How to use the CrUX BigQuery dataset

The raw data of the Chrome UX Report (CrUX) is available on BigQuery, a database on Google Cloud. Using BigQuery requires a GCP project and basic knowledge of SQL.

In this guide, learn how to use BigQuery to write queries against the CrUX dataset to extract insightful results about the state of user experiences on the web:

  • Understand how the data is organized
  • Write a basic query to evaluate an origin's performance
  • Write an advanced query to track performance over time

Data organization

Start by looking at a basic query:

SELECT COUNT(DISTINCT origin) FROM `chrome-ux-report.all.202206`

To run the query, enter it into the query editor and press the "Run query" button:

Enter a simple query into editor and press Run.

There are two parts to this query:

  • SELECT COUNT(DISTINCT origin) means querying for the number of origins in the table. Roughly speaking, two URLs are part of the same origin if they have the same scheme, host, and port.

  • FROM chrome-ux-report.all.202206 specifies the address of the source table, which has three parts:

    • The Cloud project name chrome-ux-report within which all CrUX data is organized
    • The dataset all, representing data across all countries
    • The table 202206, the year and month of the data in YYYYMM format

There are also datasets for every country. For example, chrome-ux-report.country_ca.202206 represents only the user experience data originating from Canada.

Within each dataset there are tables for every month since 201710. New tables for the previous calendar month are published regularly.

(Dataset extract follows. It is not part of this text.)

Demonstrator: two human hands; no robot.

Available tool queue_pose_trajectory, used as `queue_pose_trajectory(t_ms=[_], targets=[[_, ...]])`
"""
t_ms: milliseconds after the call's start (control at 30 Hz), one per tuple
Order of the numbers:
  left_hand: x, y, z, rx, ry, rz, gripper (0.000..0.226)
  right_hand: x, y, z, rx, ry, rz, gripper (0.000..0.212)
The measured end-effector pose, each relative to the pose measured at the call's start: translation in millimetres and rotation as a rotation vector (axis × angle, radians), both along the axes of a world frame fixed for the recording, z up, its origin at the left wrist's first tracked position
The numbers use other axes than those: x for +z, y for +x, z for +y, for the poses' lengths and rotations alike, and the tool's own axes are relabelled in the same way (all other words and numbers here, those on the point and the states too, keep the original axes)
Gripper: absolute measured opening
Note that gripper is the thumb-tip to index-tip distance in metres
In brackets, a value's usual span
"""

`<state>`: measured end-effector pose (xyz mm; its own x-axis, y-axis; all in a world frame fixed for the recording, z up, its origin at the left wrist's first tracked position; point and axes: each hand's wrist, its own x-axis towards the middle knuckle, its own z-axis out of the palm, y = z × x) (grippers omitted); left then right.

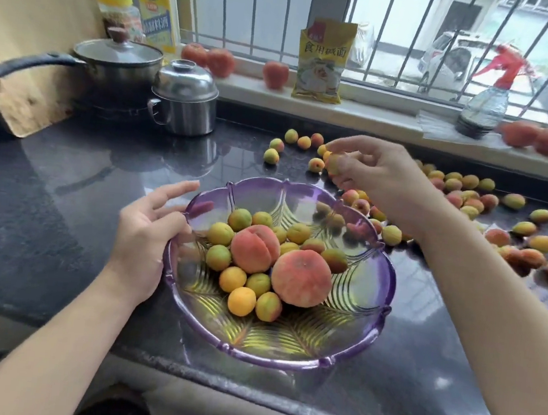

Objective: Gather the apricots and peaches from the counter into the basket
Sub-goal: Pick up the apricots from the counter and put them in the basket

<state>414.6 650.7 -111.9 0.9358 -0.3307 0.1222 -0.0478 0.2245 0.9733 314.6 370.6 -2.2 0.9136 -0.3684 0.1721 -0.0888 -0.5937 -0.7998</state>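
Observation:
A purple glass basket [365, 321] stands on the dark counter with two peaches [300, 281] and several apricots [241, 301] inside. My left hand [148, 234] rests on the basket's left rim, thumb over the edge and fingers loosely extended. My right hand [374, 174] hovers above the basket's far right rim and holds an apricot [333, 164] in its curled fingers. Several more apricots [469, 201] lie scattered on the counter to the right and behind the basket.
A pan with a glass lid [119, 59] and a steel pot [184, 96] stand at the back left. On the window sill are red peaches [275, 74], a yellow bag [322, 60], an oil bottle [157, 5] and a spray bottle [484, 107].

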Motion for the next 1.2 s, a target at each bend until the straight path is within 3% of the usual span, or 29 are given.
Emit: queue_pose_trajectory(t_ms=[133,333,567,733,967,1200], targets=[[4,20,26,0.152,0.026,-0.023,0.05,9,11,13,0.064,0.097,0.013,0.027],[-2,42,45,0.347,0.023,-0.043,0.053,19,41,33,0.216,0.029,0.066,0.022],[-4,45,40,0.259,0.051,-0.087,0.056,4,64,38,0.323,-0.725,0.277,0.016],[-5,47,41,0.253,0.073,-0.096,0.055,-5,61,35,0.349,-0.965,0.369,0.02],[-6,46,41,0.263,0.08,-0.102,0.057,-15,63,38,0.304,-1.029,0.362,0.034],[-5,45,42,0.263,0.13,-0.116,0.06,-21,62,35,0.291,-0.943,0.312,0.033]])
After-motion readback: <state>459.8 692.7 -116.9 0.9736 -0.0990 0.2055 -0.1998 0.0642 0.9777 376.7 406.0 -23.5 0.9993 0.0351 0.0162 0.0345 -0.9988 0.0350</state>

The structure of the data tables (also known as the schema) contains:

  • The origin, for example origin = 'https://www.example.com', which represents the aggregate user experience distribution for all pages on that website
  • The connection speed at the time of page load, for example, effective_connection_type.name = '4G'
  • The device type, for example form_factor.name = 'desktop'
  • The UX metrics themselves
    • first_paint (FP)
    • first_contentful_paint (FCP)
    • dom_content_loaded (DCL)
    • onload (OL)
    • experimental.first_input_delay (FID)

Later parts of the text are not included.